◆ **WORK TO COMPLETE**
Return the listing below unchanged, except that the pictures are dropped.

[DATA SEGMENT — start]

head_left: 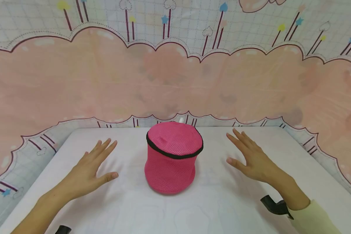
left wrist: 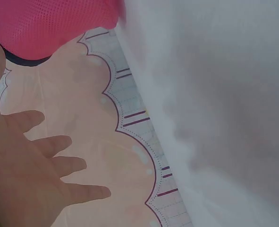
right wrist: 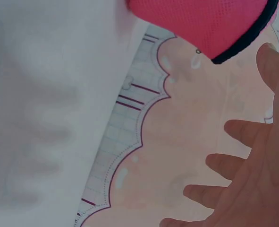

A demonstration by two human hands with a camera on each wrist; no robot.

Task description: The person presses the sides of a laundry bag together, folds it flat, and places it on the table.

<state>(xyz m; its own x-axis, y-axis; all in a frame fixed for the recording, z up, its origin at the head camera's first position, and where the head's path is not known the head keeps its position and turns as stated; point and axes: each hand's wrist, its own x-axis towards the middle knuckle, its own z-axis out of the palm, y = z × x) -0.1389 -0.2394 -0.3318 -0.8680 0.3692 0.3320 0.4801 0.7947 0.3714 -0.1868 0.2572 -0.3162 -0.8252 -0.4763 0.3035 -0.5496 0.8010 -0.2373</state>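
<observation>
A pink mesh bag (head_left: 171, 172), round like a drum with black trim around its top edge, stands upright on the white table in the head view. To its left, my left hand (head_left: 89, 174) hovers over the table with fingers straight and spread, apart from the bag. On the other side my right hand (head_left: 253, 159) is held the same way, also holding nothing. Both wrist views catch part of the mesh bag near the top, beyond the thumb: pink mesh (left wrist: 54, 28) in the left one, pink mesh (right wrist: 200, 23) in the right one.
The white tabletop (head_left: 128, 211) carries the bag. Behind and beside it hangs a pink and white patterned cloth (head_left: 175, 84) with scalloped edges. A black strap piece (head_left: 276, 206) shows at the right wrist, and another dark piece (head_left: 63, 229) near the left forearm.
</observation>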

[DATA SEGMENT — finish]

◆ **ANSWER SPACE**
head_left: 
left wrist: 
right wrist: 

A demonstration by two human hands with a camera on each wrist; no robot.

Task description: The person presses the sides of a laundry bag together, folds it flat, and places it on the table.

<state>(xyz m; its own x-axis, y-axis; all in a frame fixed for the recording, z up, its origin at the head camera's first position, and where the head's path is not known the head keeps its position and turns as stated; point and axes: each hand's wrist, its own x-axis towards the middle knuckle, its own z-axis out of the palm, y = z × x) -0.1389 -0.2394 -0.3318 -0.8680 0.3692 0.3320 0.4801 0.7947 0.3714 -0.1868 0.2572 -0.3162 -0.8252 -0.4763 0.3035 -0.5496 0.8010 -0.2373</state>
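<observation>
A pink mesh bag (head_left: 171, 172), round like a drum with black trim around its top edge, stands upright on the white table in the head view. To its left, my left hand (head_left: 89, 174) hovers over the table with fingers straight and spread, apart from the bag. On the other side my right hand (head_left: 253, 159) is held the same way, also holding nothing. Both wrist views catch part of the mesh bag near the top, beyond the thumb: pink mesh (left wrist: 54, 28) in the left one, pink mesh (right wrist: 200, 23) in the right one.
The white tabletop (head_left: 128, 211) carries the bag. Behind and beside it hangs a pink and white patterned cloth (head_left: 175, 84) with scalloped edges. A black strap piece (head_left: 276, 206) shows at the right wrist, and another dark piece (head_left: 63, 229) near the left forearm.
</observation>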

For this exercise, nothing further remains.